Please take the lines from the one holding "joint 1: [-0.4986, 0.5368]" through the one holding "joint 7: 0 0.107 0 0" in the data below and copy them exactly.

--- Recorded information Enclosed Below ---

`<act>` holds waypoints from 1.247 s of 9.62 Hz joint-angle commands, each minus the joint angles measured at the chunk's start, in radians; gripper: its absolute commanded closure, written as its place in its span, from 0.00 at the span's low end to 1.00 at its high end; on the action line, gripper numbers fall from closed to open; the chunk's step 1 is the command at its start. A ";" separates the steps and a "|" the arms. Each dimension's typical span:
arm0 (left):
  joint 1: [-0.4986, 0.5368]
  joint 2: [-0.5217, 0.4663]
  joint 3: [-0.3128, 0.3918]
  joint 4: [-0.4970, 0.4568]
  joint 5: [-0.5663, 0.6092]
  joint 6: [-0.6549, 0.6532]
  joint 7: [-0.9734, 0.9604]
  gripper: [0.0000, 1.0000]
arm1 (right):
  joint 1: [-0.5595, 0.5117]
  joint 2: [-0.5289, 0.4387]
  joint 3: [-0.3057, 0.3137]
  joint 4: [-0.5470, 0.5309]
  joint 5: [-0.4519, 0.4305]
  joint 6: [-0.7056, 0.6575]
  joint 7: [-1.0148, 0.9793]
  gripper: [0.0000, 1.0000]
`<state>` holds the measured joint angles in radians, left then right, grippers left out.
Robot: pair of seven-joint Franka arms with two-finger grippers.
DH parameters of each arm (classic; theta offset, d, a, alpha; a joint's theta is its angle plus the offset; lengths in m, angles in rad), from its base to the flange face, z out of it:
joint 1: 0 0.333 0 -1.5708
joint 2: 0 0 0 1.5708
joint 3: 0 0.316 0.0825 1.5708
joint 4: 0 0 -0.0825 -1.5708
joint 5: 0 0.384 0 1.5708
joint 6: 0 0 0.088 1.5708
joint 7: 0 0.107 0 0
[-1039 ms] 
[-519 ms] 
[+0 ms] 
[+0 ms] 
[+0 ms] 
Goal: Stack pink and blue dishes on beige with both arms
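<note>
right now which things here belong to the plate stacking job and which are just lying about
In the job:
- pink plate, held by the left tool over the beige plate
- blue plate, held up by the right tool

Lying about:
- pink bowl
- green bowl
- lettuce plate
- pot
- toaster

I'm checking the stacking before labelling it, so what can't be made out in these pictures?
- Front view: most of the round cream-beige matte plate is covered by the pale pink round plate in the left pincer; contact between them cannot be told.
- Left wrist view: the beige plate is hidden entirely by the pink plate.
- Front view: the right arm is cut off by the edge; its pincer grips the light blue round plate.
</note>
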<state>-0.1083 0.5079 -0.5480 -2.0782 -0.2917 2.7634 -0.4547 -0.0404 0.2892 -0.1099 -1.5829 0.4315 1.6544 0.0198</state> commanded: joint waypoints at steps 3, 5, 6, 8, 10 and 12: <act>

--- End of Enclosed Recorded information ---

• Your response
  joint 1: [-0.4986, 0.5368]
  joint 2: [-0.5217, 0.4663]
  joint 3: [-0.3128, 0.3918]
  joint 4: [-0.4970, 0.4568]
  joint 5: [-0.5663, 0.6092]
  joint 6: [-0.6549, 0.6532]
  joint 7: [-0.9734, 0.9604]
  gripper: [0.0000, 1.0000]
arm1 (right):
  joint 1: [-0.5595, 0.5117]
  joint 2: [-0.5289, 0.4387]
  joint 3: [-0.3057, 0.3137]
  joint 4: [-0.5470, 0.5309]
  joint 5: [-0.4519, 0.4305]
  joint 6: [-0.7056, 0.6575]
  joint 7: [-1.0148, 0.9793]
  gripper: [0.0000, 1.0000]
`<state>` holds the measured joint angles in radians, left then right, grippers left out.
Robot: pair of seven-joint Franka arms with two-finger grippers.
DH parameters of each arm (classic; theta offset, d, a, alpha; a joint's theta is its angle plus the offset; lengths in m, angles in rad), from its base to the flange face, z out of it:
joint 1: 0 0.333 0 -1.5708
joint 2: 0 0 0 1.5708
joint 3: 0 0.316 0.0825 1.5708
joint 4: 0 0 -0.0825 -1.5708
joint 5: 0 0.384 0 1.5708
joint 6: 0 0 0.088 1.5708
joint 7: 0 0.107 0 0

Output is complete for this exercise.